That night, he made love harder than usual — mechanical, almost like a duty.
I went along, but inside, I felt hollow. It was duty sex, and I could feel it.
Robert noticed. “You’re not really into it tonight,” he murmured, kissing my neck, trying to sound concerned.


The Therapist’s Curse

I’m a hypnotherapist. People think we’re calm and composed, but the truth is, we swim through other people’s trauma every day. And as Nietzsche said, “When you gaze long into the abyss, the abyss gazes back.”

The darkness I absorb from clients sometimes sticks — their lies, their guilt, their fear. That night, I let that darkness speak.
I made up a story: “My client’s husband’s a cheater — serial playboy, brings his side piece home even after being caught.”

Robert smiled, pretending to be amused. “Not all men are trash,” he said. “Some guys actually have morals. Your husband, for instance — a saint. First and last woman of his life.”
I stared at him, searching for cracks. There were none.
And that, again, was the problem.


The Perfect Husband

Robert was a math professor — calm, logical, brilliant.
We met in grad school: I studied psychology; he studied numbers. Everyone called us the power couple — reason meets reason.

After graduation, we married.
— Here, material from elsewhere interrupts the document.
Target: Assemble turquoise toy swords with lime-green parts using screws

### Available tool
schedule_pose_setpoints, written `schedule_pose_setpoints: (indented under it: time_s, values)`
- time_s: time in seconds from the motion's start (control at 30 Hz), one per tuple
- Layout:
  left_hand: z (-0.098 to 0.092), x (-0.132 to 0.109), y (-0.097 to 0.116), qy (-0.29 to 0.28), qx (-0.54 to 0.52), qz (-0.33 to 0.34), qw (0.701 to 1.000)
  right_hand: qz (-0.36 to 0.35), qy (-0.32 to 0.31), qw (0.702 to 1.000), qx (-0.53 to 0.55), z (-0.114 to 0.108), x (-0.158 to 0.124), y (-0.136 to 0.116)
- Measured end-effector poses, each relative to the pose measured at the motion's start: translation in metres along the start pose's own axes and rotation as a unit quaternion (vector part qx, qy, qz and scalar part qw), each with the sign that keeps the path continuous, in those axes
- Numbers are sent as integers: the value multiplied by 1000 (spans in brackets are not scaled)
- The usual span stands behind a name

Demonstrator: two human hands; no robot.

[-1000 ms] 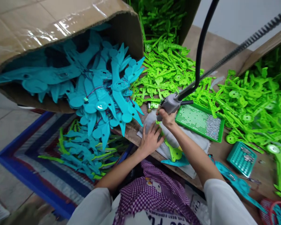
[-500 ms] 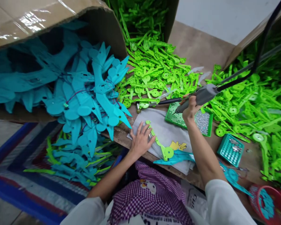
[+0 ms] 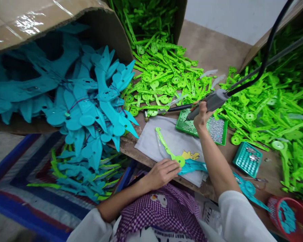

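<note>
My right hand (image 3: 201, 116) is closed around a grey electric screwdriver (image 3: 213, 99) that hangs from a black cable, its tip over a green screw tray (image 3: 183, 124). My left hand (image 3: 163, 173) rests at the table's near edge with its fingers curled on the round end of a green and teal plastic toy piece (image 3: 175, 157). That piece lies on a white cloth (image 3: 151, 143).
A tipped cardboard box (image 3: 27, 20) spills teal plastic parts (image 3: 91, 101) at the left, some down onto a striped rug (image 3: 22, 188). Heaps of green parts (image 3: 164, 74) fill the back and right. A small teal screw tray (image 3: 247, 159) and a red basket (image 3: 288, 215) sit at the right.
My left hand slid from the far end of the toy piece back to its round near end. My right hand lifted the screwdriver off the piece and over to the green screw tray.
</note>
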State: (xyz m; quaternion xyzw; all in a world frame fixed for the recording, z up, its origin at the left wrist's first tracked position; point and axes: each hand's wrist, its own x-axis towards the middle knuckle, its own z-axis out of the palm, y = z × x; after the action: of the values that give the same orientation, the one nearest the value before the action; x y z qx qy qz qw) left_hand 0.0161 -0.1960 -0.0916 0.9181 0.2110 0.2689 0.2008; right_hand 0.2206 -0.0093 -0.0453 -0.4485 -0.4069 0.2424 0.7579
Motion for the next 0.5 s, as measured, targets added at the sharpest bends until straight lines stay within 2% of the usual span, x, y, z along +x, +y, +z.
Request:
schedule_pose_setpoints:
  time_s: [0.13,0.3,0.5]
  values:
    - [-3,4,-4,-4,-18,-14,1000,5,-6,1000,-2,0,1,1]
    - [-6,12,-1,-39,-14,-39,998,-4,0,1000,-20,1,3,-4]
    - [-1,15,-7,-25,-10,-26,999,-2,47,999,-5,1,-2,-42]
He started teaching undergrads while pursuing his PhD; I opened my therapy practice, specializing in hypnosis.
In a small town, people didn’t believe in mental health. They called me a scammer at first. But after a few big cases and word of mouth, my reputation grew. So did our income — and with it, my confidence.

I believed money was freedom.
“A woman’s security doesn’t come from a man,” I always told myself. “It comes from her own bank account.”
With financial independence, I thought cheating would never be part of my story.

But reality doesn’t care about logic.


The Second Clue

The next day, Robert picked me up from work.
He hugged me, smiled, acted normal — too normal. Still that same sterile scent, no trace of life.
So I decided to test him.

I slipped a lipstick into his coat pocket — bright red. Then I acted natural, pretending nothing happened.

At dinner, halfway through the meal, he excused himself to the restroom — gone for ten minutes.
When he returned, his expression had shifted slightly, eyes more guarded.

“You okay?” I asked.
“Yeah,” he replied after a pause. “Something came up at school. I’ll handle it tomorrow.”

Two actors, one stage.
He played the overworked professor; I played the trusting wife.


Proof

When we got home, he tossed his coat aside and went to shower.
As soon as he closed the door, I checked the pocket.
The lipstick was gone.

Classic guilty move.
Then came the ding of a text from the bathroom — followed by his voice, low and tense:
“Who else would it be? Don’t text me. I’m home. We’ll talk tomorrow.”

My heart turned to ice.

Before marriage, we’d made a promise: zero tolerance for cheating. No forgiveness, no second chances.


The Calm Before the Storm

I poured myself a glass of wine and sat on the couch, mind racing.
We didn’t have kids — just assets.
That made everything simpler, colder, more final.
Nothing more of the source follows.